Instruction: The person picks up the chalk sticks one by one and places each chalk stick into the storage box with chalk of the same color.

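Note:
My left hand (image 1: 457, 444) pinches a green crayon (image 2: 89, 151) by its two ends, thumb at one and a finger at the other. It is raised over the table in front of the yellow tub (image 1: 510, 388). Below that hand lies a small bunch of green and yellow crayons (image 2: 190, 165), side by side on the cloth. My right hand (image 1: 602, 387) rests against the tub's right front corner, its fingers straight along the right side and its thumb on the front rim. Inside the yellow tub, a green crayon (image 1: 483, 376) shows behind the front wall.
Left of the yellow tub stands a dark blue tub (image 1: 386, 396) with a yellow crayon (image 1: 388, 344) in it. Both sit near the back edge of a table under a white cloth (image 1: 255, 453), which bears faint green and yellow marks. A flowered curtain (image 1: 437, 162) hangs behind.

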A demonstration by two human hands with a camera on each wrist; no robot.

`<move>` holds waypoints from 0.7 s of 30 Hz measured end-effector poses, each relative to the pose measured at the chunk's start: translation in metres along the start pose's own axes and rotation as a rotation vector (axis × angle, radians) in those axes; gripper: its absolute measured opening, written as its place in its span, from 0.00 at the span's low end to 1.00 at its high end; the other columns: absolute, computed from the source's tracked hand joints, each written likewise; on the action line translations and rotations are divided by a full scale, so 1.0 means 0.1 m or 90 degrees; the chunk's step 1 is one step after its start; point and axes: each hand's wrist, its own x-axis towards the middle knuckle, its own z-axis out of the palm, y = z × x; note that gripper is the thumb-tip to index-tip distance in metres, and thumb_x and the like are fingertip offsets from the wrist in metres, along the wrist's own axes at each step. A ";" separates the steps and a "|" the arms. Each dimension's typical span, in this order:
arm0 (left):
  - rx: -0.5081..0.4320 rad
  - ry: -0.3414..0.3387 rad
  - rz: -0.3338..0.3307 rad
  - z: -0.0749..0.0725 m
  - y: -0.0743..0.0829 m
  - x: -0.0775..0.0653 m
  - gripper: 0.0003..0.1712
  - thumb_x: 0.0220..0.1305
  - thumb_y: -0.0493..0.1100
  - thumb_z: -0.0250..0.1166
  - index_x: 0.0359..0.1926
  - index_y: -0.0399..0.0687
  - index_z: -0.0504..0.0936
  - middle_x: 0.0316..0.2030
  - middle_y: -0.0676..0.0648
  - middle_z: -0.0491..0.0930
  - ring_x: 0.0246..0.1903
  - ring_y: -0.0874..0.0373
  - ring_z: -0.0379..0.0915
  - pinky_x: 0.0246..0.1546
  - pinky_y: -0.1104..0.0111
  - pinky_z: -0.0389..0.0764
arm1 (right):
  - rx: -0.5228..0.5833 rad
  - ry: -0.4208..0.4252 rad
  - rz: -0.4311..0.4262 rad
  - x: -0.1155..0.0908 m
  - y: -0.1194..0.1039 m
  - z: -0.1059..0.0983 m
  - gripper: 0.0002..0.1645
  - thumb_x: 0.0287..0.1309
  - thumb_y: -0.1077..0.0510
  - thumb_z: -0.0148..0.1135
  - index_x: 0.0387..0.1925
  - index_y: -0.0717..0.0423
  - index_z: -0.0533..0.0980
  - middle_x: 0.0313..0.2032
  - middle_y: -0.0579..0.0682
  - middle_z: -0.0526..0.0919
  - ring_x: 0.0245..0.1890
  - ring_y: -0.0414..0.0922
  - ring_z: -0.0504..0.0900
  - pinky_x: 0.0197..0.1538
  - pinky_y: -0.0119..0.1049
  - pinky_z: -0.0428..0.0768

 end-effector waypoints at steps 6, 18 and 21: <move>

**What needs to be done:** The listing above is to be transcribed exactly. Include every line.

**Answer space:**
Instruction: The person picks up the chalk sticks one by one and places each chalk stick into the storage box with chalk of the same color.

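Note:
My left hand (image 1: 457, 444) pinches a green crayon (image 2: 89, 151) by its two ends, thumb at one and a finger at the other. It is raised over the table in front of the yellow tub (image 1: 510, 388). Below that hand lies a small bunch of green and yellow crayons (image 2: 190, 165), side by side on the cloth. My right hand (image 1: 602, 387) rests against the tub's right front corner, its fingers straight along the right side and its thumb on the front rim. Inside the yellow tub, a green crayon (image 1: 483, 376) shows behind the front wall.
Left of the yellow tub stands a dark blue tub (image 1: 386, 396) with a yellow crayon (image 1: 388, 344) in it. Both sit near the back edge of a table under a white cloth (image 1: 255, 453), which bears faint green and yellow marks. A flowered curtain (image 1: 437, 162) hangs behind.
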
A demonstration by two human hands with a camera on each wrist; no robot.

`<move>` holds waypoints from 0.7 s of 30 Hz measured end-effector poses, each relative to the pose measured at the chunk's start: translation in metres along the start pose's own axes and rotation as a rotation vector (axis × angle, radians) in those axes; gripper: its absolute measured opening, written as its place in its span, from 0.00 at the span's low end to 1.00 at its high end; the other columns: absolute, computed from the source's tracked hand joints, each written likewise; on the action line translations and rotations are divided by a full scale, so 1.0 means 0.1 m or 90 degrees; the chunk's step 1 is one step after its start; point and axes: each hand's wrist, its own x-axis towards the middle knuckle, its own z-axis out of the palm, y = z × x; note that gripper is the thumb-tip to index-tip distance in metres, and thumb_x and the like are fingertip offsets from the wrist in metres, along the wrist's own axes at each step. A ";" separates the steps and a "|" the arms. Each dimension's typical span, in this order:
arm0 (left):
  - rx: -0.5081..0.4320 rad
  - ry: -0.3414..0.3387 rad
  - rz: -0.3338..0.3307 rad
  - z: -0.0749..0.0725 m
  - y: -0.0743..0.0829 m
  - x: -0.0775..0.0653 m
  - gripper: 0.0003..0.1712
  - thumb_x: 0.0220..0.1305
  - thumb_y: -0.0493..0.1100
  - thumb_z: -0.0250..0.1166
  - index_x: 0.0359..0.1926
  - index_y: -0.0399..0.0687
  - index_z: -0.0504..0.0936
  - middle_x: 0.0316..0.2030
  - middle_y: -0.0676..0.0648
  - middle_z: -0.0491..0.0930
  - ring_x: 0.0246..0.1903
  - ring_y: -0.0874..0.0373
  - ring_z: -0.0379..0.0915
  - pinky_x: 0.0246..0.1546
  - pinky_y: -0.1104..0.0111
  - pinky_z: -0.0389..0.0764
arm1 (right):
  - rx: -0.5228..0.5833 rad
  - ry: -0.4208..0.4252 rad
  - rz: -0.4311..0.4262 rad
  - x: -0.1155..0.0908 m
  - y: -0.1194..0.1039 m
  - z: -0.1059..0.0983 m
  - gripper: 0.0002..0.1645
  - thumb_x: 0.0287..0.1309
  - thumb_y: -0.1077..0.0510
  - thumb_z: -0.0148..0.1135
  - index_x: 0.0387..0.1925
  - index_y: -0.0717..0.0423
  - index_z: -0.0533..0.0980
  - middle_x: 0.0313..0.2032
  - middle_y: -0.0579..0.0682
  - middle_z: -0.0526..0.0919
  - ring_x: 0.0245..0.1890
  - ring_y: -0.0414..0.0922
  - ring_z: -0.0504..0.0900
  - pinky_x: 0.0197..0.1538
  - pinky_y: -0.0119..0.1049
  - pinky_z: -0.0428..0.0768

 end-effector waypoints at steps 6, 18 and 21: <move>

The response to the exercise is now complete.